■ What the exercise asks: If a line of the data below holds the string "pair", copy it.

-*-*-

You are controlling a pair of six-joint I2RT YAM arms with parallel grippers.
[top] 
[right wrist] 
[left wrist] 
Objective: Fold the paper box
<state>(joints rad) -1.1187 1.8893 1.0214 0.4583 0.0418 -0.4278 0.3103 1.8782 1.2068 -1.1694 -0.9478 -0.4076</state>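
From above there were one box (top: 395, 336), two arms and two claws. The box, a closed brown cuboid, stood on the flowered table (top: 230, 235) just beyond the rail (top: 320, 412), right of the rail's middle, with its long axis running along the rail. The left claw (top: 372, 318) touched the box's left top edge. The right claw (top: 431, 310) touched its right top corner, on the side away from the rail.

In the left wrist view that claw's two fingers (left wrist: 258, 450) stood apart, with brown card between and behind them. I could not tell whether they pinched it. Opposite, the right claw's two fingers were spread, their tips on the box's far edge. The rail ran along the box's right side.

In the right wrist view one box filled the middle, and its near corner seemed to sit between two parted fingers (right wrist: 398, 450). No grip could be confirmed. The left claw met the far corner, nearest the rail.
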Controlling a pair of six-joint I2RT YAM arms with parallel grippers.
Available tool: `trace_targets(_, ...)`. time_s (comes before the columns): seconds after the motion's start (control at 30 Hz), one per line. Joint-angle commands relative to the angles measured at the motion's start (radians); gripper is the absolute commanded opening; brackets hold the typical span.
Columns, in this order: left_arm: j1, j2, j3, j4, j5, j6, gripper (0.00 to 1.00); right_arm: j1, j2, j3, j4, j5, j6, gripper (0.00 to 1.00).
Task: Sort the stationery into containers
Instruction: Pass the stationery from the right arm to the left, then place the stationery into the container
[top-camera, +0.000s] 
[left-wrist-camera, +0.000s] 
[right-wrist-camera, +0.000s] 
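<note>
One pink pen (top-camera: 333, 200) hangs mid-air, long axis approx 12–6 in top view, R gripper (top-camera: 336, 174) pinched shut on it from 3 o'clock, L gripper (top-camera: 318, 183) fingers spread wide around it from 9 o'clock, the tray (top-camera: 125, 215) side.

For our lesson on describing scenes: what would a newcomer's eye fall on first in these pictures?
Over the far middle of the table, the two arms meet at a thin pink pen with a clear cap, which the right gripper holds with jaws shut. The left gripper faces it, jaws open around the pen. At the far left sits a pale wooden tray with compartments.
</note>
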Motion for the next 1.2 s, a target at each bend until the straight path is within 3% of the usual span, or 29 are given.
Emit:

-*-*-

■ Solution to this problem:
You are controlling a pair of six-joint I2RT YAM arms with parallel grippers.
Controlling a pair of six-joint I2RT YAM arms with parallel grippers.

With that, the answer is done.